If 0.0490 mol of solid CaCO3 and 380 mL of 0.135 M aqueous H2SO4 are reacted, what volume (L) of gaseous CO2 measured at 1.1 atm pressure and 301 K is produced.

H2SO4(aq) + CaCO3(s) → CO2(g) + CaSO4(s) + H2O(l)

This is a limiting reagent problem. How do I know? Because BOTH reactants are given.

Convert 380 mL of 0.135 M H2SO4 to moles. moles = M x L. You already have moles CaCO3.

Using the coefficients in the balanced equation, convert moles CaCO3 to moles CO2.
Same process, convert moles H2SO4 to moles CO2.
The two answers probably will not agree which means one of them is wrong; the correct answer in limiting reagent problems is ALWAYS the smaller value and the reagent producing that value is the limiting reagent.
Use that smaller value and PV = nRT to solve for the volume at the conditions listed.
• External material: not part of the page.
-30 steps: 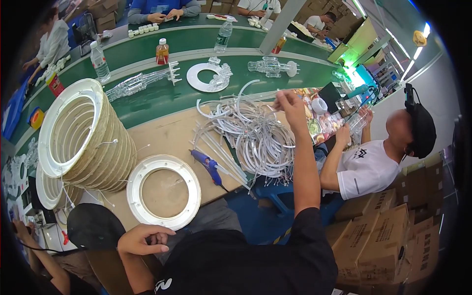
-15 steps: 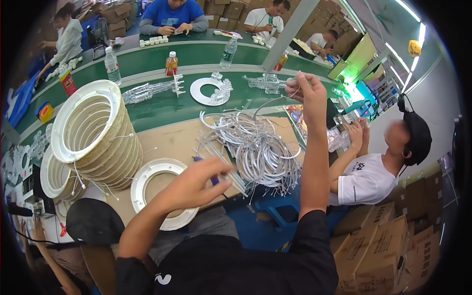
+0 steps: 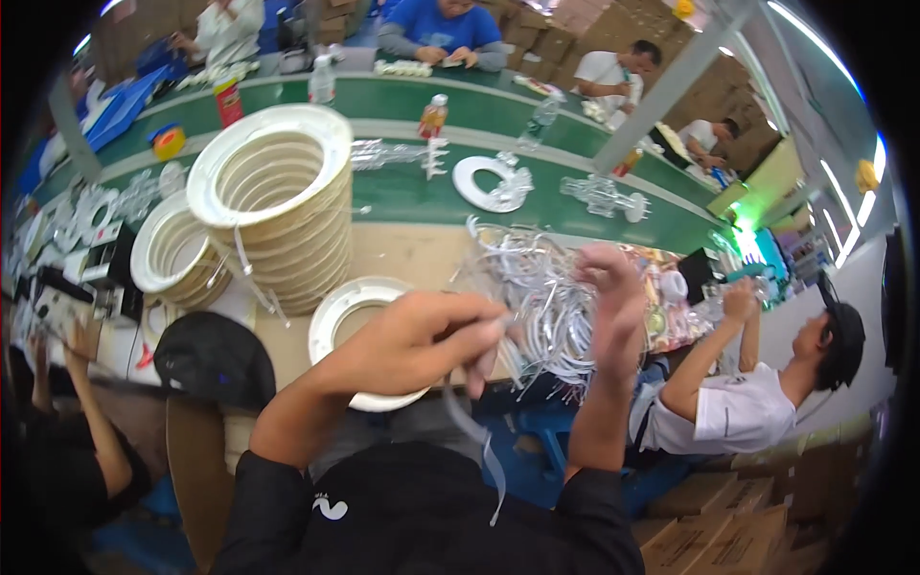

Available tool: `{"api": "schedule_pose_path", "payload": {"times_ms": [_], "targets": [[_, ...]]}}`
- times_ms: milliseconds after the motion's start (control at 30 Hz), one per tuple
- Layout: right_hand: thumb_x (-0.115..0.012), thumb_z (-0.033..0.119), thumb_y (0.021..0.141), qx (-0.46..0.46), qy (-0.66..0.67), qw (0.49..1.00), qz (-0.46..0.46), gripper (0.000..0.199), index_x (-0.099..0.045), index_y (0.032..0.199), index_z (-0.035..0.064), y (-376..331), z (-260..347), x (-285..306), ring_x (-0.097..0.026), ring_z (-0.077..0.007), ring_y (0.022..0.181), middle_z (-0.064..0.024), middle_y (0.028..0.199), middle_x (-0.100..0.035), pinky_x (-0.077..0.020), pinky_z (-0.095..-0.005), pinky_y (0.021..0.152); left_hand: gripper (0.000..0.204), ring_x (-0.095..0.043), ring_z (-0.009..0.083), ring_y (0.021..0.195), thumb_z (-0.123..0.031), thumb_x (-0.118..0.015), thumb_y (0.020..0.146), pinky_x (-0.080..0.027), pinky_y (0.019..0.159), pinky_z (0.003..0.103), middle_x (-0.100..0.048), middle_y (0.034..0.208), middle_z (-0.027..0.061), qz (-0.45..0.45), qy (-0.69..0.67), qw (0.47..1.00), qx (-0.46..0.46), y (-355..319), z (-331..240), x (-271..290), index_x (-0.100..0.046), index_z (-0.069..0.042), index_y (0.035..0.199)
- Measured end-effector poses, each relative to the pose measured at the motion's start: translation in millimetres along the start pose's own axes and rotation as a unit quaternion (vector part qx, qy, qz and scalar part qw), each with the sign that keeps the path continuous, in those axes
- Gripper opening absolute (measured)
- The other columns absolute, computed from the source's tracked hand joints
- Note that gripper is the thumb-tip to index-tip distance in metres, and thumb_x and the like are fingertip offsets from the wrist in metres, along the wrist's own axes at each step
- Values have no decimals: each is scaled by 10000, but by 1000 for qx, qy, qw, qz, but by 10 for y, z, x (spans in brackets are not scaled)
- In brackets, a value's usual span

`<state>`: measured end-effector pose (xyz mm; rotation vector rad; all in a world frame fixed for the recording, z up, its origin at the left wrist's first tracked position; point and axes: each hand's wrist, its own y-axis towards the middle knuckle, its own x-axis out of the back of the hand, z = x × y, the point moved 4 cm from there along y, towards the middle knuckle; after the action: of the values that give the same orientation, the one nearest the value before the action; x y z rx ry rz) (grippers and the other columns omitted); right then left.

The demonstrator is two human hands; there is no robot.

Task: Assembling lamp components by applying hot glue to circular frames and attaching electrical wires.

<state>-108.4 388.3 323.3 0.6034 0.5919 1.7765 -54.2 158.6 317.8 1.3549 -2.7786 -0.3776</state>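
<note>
My left hand (image 3: 422, 331) pinches a thin white strip (image 3: 479, 436) that hangs down over my dark shirt. My right hand (image 3: 611, 287) is raised beside it, fingers curled into the bundle of white strips (image 3: 541, 297) lying on the wooden bench. A single white ring (image 3: 337, 316) lies flat on the bench under my left wrist. Two tall stacks of the same white rings stand to the left, the larger stack (image 3: 273, 192) behind the smaller stack (image 3: 177, 254).
A green conveyor belt (image 3: 402, 192) runs behind the bench, carrying a white ring (image 3: 489, 182), clear plastic parts (image 3: 604, 196) and bottles (image 3: 433, 117). A seated person in a white shirt (image 3: 738, 412) works at my right. A black cap (image 3: 216, 359) lies at the bench's left.
My left hand rose from my lap to the strip bundle and took hold of a strip. My right hand came down from above the bundle to meet it. The view tilted toward the bench.
</note>
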Motion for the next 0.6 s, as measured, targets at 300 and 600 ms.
{"api": "schedule_pose_path", "payload": {"times_ms": [300, 600], "targets": [[-769, 76, 881, -360, 157, 881, 264, 301, -653, 1150, 7, -1301, -508, -1413, -647, -95, 699, -39, 832, -701, -513, -246, 648, 205, -668, 147, 610, -60, -515, 1023, -531, 550, 254, -668, 741, 81, -173, -9, 967, 188, -1661, 304, 492, -620, 64, 1147], [-694, 40, 928, -327, -170, 928, 55, 100, -674, 968, -49, -1093, -775, -1110, -635, -110, 657, -80, 768, -689, -499, -233, 617, 187, -661, 105, 731, -70, -621, 987, -546, 613, 241, -647, 842, 44, -298, 104, 890, 328, -2122, 1147, 841, -633, 22, 1149]]}}
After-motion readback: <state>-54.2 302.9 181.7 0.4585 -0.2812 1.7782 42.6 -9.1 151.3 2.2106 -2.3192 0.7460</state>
To solve this problem, you can use the concept of stoichiometry. Stoichiometry is a technique that allows us to calculate the quantities of reactants and products involved in a chemical reaction.

First, we need to determine the limiting reactant. The limiting reactant is the reactant that is completely consumed and determines the amount of product formed. To find the limiting reactant, we compare the number of moles of each reactant to the stoichiometric ratio in the balanced chemical equation.

The balanced equation is:

H2SO4(aq) + CaCO3(s) → CO2(g) + CaSO4(s) + H2O(l)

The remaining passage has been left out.